Dockerizing a Simple Python Process

Dockerizing a Simple Python Process

Dockerizing a Simple Python Process - This is part two in a series on taking a simple Python project from local script to production. In part one I talked about a gotcha I ran into when converting an old project from Python 2 to Python 3...

Dockerizing a Simple Python Process - This is part two in a series on taking a simple Python project from local script to production. In part one I talked about a gotcha I ran into when converting an old project from Python 2 to Python 3...

This part will go over how I put my Python process, its inputs, and its outputs into a Docker container and made an image publicly available on Dockerhub.

Requirements that I will not go over here. Go to Docker.com and follow the instructions there

  • Download docker
  • Create a docker id
  • Log in with your docker id on Dockerhub
What is Docker?

Docker is a containerization platform. Containerization is a way to package units of code with their dependencies so that they have everything they need to run in isolation.

Using Docker can help fix the "it works on my machine" problem, and writing dockerized code is a great way to encourage thoughtful code practices. Docker containers should be simple, responsible for as little as possible, and dependent on as few externals as possible.

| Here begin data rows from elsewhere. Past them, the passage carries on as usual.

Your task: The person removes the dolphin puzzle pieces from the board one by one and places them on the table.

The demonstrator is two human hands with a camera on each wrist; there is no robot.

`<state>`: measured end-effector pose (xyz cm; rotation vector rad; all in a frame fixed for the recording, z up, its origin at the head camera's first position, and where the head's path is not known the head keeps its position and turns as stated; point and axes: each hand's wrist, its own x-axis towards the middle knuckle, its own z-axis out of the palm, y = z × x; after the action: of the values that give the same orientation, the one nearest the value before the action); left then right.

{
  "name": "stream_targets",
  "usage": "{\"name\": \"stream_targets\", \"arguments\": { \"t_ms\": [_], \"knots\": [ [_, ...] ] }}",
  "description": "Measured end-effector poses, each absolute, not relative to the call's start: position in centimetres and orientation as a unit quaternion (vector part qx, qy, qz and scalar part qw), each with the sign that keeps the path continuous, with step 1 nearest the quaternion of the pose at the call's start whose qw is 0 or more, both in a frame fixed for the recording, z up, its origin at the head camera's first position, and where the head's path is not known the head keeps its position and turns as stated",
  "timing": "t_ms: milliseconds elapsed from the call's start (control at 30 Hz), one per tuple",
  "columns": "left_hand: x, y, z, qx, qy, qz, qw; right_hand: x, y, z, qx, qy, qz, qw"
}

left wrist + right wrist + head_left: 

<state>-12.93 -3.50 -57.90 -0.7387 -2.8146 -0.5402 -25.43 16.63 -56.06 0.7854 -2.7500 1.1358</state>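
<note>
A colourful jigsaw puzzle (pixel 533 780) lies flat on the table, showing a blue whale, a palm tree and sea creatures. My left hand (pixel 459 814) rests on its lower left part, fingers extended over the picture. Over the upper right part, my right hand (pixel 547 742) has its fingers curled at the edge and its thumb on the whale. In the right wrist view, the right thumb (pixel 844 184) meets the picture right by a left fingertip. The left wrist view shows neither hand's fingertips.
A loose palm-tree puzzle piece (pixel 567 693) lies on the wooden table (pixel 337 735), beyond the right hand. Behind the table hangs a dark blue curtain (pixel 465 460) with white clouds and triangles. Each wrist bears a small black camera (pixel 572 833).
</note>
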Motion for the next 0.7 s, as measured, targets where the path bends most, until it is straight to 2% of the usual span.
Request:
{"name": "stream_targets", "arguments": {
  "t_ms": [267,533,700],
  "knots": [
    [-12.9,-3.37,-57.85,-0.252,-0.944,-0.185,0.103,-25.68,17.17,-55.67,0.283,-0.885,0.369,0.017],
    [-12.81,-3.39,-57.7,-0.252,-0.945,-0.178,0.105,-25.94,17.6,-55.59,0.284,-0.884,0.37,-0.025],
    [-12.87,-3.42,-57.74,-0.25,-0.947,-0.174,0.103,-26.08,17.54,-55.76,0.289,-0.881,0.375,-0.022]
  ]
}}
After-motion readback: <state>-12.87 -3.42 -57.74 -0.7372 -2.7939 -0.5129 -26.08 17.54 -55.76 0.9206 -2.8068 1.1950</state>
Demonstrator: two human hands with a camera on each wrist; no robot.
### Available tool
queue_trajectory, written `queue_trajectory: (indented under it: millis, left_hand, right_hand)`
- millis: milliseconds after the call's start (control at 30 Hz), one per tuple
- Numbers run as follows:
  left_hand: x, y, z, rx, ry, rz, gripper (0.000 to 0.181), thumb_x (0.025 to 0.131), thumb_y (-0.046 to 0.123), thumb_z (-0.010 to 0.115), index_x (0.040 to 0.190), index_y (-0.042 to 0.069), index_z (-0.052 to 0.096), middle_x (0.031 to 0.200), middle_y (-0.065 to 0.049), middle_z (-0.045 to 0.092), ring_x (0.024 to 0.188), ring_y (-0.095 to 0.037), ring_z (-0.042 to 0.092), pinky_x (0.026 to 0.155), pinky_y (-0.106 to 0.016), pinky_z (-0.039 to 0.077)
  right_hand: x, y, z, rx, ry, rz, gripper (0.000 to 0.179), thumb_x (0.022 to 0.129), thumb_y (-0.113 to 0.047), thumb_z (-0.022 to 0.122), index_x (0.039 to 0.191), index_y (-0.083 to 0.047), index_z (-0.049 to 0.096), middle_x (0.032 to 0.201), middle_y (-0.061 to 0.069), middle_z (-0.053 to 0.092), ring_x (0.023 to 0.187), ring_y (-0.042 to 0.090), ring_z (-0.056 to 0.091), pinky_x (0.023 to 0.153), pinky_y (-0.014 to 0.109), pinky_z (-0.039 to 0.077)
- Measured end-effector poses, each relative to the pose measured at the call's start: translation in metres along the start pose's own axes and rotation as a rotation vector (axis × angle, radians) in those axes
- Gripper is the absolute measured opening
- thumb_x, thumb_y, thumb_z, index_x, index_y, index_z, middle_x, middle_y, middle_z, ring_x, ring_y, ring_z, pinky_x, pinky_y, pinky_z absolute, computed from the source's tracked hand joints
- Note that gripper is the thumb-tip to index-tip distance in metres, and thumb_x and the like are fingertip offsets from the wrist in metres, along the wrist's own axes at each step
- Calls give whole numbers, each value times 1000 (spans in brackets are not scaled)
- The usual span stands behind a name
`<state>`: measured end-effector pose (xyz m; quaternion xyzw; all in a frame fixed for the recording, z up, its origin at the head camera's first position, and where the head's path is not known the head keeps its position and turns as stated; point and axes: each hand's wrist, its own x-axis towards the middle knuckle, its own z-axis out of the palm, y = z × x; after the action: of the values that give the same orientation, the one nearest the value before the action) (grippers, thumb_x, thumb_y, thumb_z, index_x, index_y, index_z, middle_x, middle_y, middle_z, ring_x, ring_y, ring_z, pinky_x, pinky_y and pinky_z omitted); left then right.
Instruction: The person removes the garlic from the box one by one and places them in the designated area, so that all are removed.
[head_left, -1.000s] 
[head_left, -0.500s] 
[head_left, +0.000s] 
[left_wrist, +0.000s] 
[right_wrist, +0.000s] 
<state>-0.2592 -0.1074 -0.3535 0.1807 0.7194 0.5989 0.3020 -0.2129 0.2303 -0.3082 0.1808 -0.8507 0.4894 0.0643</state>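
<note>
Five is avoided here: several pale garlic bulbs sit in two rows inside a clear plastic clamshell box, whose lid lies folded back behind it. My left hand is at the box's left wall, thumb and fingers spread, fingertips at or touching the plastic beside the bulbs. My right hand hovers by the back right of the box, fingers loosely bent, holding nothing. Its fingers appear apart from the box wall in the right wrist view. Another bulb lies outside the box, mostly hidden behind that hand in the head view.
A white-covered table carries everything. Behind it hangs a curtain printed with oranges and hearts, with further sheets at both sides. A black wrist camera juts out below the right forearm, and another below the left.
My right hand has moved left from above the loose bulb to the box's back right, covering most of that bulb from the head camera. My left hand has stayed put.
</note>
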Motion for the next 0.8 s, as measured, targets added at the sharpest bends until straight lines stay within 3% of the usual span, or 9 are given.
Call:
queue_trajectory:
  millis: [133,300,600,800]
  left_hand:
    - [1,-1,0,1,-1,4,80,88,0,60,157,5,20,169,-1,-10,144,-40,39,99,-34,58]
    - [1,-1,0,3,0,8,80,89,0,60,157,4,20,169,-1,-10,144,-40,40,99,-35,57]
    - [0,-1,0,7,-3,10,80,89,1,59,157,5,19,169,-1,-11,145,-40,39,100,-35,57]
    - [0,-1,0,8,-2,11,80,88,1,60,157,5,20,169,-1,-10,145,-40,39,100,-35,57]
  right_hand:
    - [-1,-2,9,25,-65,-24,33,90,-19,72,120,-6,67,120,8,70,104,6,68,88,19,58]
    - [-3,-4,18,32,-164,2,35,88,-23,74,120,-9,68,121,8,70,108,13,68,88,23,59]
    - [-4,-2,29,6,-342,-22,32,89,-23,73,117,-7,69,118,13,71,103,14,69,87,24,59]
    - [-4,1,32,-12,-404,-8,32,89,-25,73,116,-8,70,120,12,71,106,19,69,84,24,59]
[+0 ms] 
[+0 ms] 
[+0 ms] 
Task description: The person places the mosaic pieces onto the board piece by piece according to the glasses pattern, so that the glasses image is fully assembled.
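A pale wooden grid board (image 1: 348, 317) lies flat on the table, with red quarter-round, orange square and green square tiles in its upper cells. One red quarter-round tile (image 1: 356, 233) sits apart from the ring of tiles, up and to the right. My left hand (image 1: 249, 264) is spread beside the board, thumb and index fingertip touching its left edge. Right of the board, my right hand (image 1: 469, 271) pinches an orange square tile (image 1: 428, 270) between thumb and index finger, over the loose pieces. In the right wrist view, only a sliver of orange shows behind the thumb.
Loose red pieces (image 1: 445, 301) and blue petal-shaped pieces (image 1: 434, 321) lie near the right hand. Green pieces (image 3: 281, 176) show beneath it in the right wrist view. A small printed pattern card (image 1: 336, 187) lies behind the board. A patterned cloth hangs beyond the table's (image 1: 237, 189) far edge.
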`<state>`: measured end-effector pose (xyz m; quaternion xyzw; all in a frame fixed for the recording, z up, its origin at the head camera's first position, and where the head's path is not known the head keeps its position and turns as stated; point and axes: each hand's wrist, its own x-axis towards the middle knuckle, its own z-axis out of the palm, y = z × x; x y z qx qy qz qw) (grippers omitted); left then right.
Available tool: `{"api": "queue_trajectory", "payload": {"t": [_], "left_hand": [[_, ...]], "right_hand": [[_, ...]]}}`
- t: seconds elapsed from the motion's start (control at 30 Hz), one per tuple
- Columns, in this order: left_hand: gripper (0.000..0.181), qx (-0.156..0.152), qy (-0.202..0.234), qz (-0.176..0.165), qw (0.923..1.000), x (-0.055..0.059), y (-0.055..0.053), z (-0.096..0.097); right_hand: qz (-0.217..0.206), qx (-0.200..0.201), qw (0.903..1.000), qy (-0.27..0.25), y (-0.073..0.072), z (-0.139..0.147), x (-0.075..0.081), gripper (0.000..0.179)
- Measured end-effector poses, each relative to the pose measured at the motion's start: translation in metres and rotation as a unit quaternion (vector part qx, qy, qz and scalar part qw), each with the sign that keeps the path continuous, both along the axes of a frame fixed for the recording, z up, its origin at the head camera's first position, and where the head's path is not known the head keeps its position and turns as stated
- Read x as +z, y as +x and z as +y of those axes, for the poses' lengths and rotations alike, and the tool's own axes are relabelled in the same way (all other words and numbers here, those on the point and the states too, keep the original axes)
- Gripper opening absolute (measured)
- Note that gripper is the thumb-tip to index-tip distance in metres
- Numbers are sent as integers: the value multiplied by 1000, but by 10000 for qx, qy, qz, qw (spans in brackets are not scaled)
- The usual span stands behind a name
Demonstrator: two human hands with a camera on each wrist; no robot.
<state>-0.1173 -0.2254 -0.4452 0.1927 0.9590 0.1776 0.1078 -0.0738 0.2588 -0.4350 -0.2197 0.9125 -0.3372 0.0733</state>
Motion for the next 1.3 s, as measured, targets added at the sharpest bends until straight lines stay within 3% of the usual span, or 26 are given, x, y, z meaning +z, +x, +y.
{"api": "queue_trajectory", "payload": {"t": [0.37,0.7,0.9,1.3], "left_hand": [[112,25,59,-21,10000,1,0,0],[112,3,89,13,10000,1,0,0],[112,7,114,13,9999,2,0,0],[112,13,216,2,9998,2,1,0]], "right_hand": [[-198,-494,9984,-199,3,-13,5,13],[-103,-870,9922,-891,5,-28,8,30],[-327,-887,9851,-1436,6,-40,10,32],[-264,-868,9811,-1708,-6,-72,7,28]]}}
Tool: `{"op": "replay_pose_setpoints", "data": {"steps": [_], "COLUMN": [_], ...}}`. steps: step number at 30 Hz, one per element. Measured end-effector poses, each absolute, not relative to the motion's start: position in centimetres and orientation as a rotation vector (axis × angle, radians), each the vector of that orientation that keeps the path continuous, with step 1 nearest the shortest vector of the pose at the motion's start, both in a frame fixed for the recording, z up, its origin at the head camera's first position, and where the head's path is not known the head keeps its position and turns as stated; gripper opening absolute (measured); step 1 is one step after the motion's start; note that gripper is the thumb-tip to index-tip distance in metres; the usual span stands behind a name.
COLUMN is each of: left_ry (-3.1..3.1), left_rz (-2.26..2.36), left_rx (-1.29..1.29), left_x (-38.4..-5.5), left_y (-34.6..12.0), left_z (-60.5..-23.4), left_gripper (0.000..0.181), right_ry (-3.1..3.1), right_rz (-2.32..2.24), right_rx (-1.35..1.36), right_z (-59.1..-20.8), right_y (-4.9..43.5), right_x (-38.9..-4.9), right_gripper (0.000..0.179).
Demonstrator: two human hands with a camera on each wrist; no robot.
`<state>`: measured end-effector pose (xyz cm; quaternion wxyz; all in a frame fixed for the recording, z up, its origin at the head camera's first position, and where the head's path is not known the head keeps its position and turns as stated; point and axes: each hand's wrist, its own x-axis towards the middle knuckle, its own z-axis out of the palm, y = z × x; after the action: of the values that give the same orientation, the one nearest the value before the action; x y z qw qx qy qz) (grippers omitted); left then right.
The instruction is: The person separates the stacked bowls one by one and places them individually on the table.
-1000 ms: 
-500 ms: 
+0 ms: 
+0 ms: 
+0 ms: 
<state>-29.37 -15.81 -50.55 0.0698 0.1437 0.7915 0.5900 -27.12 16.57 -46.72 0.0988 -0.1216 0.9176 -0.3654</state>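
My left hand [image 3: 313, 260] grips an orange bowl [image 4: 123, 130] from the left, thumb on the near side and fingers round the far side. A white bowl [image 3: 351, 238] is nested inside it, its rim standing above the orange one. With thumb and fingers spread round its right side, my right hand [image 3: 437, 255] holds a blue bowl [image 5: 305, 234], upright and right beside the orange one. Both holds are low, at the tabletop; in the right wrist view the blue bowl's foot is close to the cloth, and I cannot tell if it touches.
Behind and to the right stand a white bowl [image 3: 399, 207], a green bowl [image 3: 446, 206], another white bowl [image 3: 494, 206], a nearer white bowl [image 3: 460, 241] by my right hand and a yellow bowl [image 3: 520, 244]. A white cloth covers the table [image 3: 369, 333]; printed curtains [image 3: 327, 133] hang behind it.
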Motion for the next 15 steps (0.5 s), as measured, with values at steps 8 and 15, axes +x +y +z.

Docker image vs docker container

Throughout this post, and online, you'll see the terms container and image. An image is basically a snapshot of your dockerized code that is created when you use the docker build command - more on that below. Docker images start a container when you use docker run on that image. So a container is a running instance of an image.

Anatomy of a Dockerfile

I decided to dockerize my csv writer from the previous post in this series so that I could move it between environments easily.

For this I needed a Dockerfile. A Dockerfile is a text file that does not have a file extension.

Here's what the dockerfile for my Python code looks like:

FROM python:3.7
ARG export_file=goodreads.csv
COPY $export_file goodreads_export.csv
COPY converter.py /
CMD ["python", "./converter.py"]

FROM

The FROM keyword here indicates a dependency. Docker containers don't have languages automatically loaded. To access Python to run the code, we need to instruct the image to include python:3.7.

A note on Docker registries:> the default Docker registry is Dockerhub. If a docker image is available on Dockerhub, you don't need to specify a url when pulling or pushing from a docker repo. You just need the author's username and the repo name. For example, you can pull the docker image from this post with the command docker pull thejessleigh/goodreads-libib-converter. If you're using a different registry you'll need to tell Docker where to go. For example, if you're using Quay you'd do docker pull quay.io/example-username/test-docker-repo.> The python dependency in my Dockerfile doesn't have a username because it's an official repo hosted on Dockerhub.## ARG

ARG declares an argument. It is the only instruction in a Dockerfile that can precede FROM, although I prefer to have FROM come first for the sake of consistency.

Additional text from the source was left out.